SEARCHING FOR PICTURES of historian Laurel Thatcher Ulrich on Google images left me muttering to myself this morning.
“Some people … just … don’t … get it !
Ulrich is a 1991 Pulitzer Prize winner who made a short statement in a 1976 article about Puritans that found a foothold in popular culture. Her maxim that “well-behaved women seldom make history” leaped from the printed page to posters, T-shirts, coffee mugs, sidewalk graffiti, fortune-cookie messages, and more.
I agree with the statement. It’s similar to what the Ozark Mountain Daredevils said in their 1974 song, “If You Want To Get to Heaven (You Got To Raise a Little Hell).” Sometimes, we have to shake things (and people) up to get things done.
The problem is that Ulrich’s maxim has undergone distressing mutations, as one can see on Google images. For starters, several Pinterest-type postings have attributed the quotation to Marilyn Monroe, which muddles the whole message. In a 2007 book titled Well-Behaved Women, Ulrich wrote about rabble-rousing activists like Harriet Tubman, Susan B. Anthony, and Betty Friedan.
I adore Marilyn Monroe as an actress and pop-cultural icon, but she was no social-movement maverick. Her late-career misbehavior and absenteeism on movie sets had everything to do with mental health issues and nothing to do with broad social statements.
Other postings have attributed the quotation (usually substituting “rarely” for “seldom”) to Eleanor Roosevelt and, at least in one case, Anne Boleyn.
What’s more bothersome is the mangling of the meaning. One picture shows a heavily tattooed, cleavage-baring model juxtaposed with the “Well Behaved Women Rarely Make History” pronouncement. Which says … what? That hot models drenched in ink are making history?
Other postings seem to confuse Ulrich’s quotation for Mae West’s line, “When I’m good, I’m very good, but when I’m bad, I’m better.” In one case, the “well-behaved women” line is slapped on a cartoon of a blonde dressed up as a sex present.
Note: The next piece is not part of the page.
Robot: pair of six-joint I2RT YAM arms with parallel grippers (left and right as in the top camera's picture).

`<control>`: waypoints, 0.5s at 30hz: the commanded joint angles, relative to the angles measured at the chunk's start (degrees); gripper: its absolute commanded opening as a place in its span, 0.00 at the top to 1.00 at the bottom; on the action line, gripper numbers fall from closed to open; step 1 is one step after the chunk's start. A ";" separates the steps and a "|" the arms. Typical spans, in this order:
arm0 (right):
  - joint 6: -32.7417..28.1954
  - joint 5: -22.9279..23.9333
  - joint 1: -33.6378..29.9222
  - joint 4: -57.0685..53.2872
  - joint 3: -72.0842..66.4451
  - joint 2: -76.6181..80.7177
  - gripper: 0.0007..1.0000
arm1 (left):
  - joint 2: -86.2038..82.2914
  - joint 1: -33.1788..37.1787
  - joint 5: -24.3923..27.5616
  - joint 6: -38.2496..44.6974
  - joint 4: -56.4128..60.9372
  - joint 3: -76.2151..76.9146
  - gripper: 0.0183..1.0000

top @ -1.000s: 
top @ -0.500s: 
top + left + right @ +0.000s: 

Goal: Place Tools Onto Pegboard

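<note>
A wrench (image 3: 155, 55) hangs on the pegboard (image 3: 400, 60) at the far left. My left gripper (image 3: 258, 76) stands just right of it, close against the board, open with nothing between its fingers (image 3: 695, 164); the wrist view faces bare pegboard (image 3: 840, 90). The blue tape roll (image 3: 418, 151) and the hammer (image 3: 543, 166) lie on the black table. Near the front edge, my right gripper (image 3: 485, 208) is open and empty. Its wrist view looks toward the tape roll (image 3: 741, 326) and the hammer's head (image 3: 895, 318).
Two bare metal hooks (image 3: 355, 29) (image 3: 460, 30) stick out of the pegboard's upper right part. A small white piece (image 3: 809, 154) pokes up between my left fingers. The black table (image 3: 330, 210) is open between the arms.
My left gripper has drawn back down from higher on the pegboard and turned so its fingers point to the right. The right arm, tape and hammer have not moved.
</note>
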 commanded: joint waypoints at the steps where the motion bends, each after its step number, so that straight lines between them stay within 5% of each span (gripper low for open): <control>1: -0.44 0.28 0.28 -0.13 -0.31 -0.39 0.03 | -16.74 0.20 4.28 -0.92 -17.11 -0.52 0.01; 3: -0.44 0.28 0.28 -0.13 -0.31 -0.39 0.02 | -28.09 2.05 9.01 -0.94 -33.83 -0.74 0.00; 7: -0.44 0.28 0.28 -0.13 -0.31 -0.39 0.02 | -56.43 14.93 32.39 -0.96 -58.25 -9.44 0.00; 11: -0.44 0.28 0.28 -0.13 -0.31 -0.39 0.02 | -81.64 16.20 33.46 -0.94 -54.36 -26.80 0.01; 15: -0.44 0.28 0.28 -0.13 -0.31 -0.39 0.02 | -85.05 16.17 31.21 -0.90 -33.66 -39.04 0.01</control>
What perplexes me the most is a picture of Audrey Hepburn with the “well-behaved women seldom make history” statement. Is this deliberately ironic? Even the most hardened cynics say Audrey Hepburn was the classiest and most “well-behaved” actress to ever appear in Hollywood. Was this a refutation of the good-women-accomplish-nothing line? Or an admonition that Hepburn, who gave so much time, money, and effort to UNICEF and other causes, didn’t do enough?
All I know is the Pinterest Age is upon us, for good and ill. Pinterest is a website where users can post pictures, statements and quotations, sometimes all together, for others to see. Most of these pins and pictures are fine and some are outstanding, but others make no sense at all.